EXERCISE DESCRIPTION: Starting with the line that contains "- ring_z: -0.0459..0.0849" and stopping after the line that contains "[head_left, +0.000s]", copy the entries below exactly. Include nothing else.

ENTRIES SHOWN Block Start

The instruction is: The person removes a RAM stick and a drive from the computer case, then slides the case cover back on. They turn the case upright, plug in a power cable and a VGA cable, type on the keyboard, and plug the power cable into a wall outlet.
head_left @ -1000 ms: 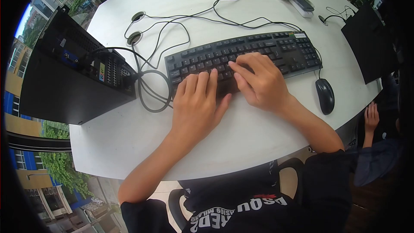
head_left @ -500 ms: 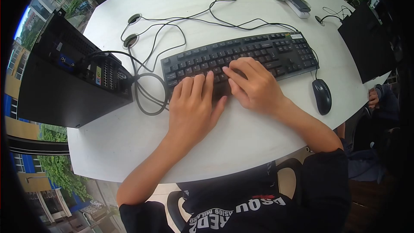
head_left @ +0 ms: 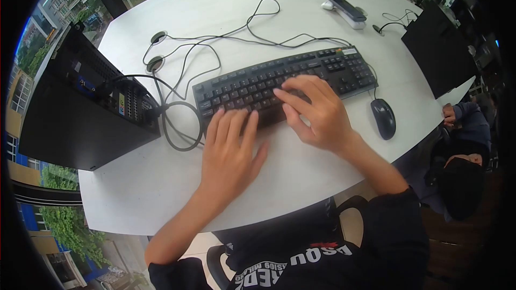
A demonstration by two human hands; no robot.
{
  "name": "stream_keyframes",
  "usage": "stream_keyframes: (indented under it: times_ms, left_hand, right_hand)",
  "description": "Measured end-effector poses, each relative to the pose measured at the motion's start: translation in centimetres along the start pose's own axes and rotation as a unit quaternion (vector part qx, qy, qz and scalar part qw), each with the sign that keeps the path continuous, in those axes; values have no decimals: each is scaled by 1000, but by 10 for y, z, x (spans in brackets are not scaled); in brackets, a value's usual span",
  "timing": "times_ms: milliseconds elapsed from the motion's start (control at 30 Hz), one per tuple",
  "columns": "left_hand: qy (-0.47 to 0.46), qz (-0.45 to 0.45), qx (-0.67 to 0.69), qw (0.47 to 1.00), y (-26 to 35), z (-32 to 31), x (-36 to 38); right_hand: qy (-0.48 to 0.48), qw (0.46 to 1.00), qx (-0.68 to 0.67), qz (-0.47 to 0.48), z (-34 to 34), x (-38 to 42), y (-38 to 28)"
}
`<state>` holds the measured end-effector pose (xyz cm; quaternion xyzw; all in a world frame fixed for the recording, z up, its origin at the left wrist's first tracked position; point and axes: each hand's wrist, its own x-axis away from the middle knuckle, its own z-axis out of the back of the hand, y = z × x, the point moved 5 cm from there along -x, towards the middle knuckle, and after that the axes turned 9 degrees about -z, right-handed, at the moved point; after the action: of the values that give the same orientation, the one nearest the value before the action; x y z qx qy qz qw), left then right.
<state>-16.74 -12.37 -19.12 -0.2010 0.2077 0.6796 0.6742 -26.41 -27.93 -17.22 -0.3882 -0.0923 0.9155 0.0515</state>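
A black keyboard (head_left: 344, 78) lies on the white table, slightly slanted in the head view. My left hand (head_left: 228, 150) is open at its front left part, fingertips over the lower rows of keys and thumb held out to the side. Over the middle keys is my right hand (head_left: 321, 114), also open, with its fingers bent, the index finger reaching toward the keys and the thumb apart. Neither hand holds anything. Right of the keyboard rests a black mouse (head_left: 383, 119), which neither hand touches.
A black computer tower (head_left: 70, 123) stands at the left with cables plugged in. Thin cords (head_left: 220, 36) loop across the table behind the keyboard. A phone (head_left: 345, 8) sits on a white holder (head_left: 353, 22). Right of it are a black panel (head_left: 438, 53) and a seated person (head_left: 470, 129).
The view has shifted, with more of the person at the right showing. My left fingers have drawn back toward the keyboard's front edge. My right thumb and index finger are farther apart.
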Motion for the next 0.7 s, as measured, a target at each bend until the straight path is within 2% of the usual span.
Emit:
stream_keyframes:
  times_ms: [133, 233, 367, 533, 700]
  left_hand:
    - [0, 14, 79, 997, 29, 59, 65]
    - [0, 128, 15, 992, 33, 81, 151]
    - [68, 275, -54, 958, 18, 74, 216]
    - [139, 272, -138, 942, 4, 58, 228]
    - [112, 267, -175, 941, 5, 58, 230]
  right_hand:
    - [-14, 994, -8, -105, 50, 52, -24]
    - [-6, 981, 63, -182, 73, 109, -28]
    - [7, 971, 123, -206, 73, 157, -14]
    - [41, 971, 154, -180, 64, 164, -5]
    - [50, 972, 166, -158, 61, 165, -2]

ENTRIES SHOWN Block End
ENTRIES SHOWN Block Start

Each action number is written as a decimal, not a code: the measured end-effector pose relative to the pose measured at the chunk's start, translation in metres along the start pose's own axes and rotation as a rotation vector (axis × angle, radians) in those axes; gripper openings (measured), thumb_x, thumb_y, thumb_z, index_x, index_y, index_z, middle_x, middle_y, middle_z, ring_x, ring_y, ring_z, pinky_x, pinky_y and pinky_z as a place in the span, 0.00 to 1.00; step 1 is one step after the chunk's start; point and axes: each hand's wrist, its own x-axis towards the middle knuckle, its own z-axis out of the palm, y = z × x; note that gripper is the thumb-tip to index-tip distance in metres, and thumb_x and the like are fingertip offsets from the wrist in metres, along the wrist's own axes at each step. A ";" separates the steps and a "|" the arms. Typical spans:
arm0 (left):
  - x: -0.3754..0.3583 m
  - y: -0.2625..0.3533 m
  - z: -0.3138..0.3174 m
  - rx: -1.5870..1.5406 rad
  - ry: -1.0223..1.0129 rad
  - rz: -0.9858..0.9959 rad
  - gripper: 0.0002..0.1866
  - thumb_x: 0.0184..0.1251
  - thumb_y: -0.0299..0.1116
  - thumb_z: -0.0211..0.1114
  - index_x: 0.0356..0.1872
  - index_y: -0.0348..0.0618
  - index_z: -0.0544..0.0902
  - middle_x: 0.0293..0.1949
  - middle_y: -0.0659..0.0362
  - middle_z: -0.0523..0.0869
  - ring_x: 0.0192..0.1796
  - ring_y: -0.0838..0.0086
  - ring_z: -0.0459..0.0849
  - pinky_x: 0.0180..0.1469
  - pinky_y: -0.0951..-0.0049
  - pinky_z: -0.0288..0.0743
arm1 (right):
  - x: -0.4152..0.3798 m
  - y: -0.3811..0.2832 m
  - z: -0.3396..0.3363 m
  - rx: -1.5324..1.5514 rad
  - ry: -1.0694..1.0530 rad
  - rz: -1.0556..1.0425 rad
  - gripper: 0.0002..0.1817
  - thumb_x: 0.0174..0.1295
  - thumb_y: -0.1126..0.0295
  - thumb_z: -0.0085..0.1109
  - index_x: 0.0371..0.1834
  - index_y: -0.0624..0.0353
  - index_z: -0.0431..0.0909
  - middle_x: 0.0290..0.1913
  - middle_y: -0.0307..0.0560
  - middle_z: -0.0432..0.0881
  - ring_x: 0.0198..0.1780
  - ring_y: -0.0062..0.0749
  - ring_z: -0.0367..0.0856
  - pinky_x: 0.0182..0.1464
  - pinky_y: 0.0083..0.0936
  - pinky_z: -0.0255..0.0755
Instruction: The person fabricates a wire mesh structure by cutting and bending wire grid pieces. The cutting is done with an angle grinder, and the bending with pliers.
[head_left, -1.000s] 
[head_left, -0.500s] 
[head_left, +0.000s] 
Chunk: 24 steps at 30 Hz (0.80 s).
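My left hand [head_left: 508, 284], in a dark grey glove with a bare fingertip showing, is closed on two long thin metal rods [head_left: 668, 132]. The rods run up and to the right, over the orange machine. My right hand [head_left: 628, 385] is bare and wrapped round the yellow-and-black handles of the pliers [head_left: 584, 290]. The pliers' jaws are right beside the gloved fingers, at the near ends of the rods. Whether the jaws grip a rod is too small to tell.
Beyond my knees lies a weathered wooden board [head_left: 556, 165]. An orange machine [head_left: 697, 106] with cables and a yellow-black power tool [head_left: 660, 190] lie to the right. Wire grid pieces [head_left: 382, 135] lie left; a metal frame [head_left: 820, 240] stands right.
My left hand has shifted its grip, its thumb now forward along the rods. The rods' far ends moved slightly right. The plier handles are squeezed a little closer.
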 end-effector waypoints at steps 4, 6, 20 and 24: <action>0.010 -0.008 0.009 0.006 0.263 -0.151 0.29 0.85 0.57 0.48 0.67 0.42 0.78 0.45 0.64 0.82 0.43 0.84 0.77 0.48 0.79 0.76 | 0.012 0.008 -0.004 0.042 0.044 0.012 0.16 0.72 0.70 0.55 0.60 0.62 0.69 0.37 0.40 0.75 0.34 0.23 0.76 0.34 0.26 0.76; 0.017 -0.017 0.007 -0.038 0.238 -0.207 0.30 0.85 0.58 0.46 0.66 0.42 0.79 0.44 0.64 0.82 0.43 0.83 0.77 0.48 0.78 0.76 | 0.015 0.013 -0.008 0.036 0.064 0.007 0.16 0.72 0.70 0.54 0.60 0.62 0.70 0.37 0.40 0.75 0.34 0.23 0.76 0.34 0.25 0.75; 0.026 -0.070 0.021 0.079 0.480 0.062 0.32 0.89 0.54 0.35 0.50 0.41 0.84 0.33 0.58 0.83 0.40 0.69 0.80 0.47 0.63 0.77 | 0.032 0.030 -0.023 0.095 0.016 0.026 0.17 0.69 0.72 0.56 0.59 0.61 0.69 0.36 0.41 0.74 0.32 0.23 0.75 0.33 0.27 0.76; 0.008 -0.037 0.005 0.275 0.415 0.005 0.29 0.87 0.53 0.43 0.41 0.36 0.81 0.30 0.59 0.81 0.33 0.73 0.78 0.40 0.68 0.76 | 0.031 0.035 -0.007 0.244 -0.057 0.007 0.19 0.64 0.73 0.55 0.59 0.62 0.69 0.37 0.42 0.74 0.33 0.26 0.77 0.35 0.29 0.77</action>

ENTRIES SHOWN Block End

SOLUTION TO THIS EXERCISE:
  - ring_z: -0.0459..0.0849
  - pinky_x: 0.0180..0.1469
  - pinky_y: -0.0951..-0.0049
  - pinky_z: -0.0288..0.0743
arm1 (right):
  - x: -0.4152..0.3798 m
  - y: -0.3811..0.2832 m
  - z: -0.3396..0.3363 m
  - rx: -1.5324..1.5514 rad
  - ry: -1.0694..1.0530 rad
  - rz: -1.0556..1.0425 rad
  - gripper: 0.0002..0.1817
  - thumb_x: 0.0174..0.1295
  - thumb_y: -0.1126..0.0295
  - thumb_z: -0.0085..0.1109
  - index_x: 0.0371..0.1834
  - index_y: -0.0624..0.0353
  - index_z: -0.0431..0.0909
  - middle_x: 0.0290..0.1913
  - middle_y: -0.0307..0.0560
  - middle_z: -0.0432..0.0881
  - ring_x: 0.0198..0.1780
  - ring_y: -0.0062..0.0749
  - ring_z: -0.0367..0.0856
  - pinky_x: 0.0182..0.1464
  - pinky_y: 0.0083..0.0936
  - pinky_z: -0.0255..0.0755
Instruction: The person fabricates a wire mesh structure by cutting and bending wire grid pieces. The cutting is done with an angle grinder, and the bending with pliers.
[head_left, -1.000s] 
[head_left, -0.500s] 
[head_left, +0.000s] 

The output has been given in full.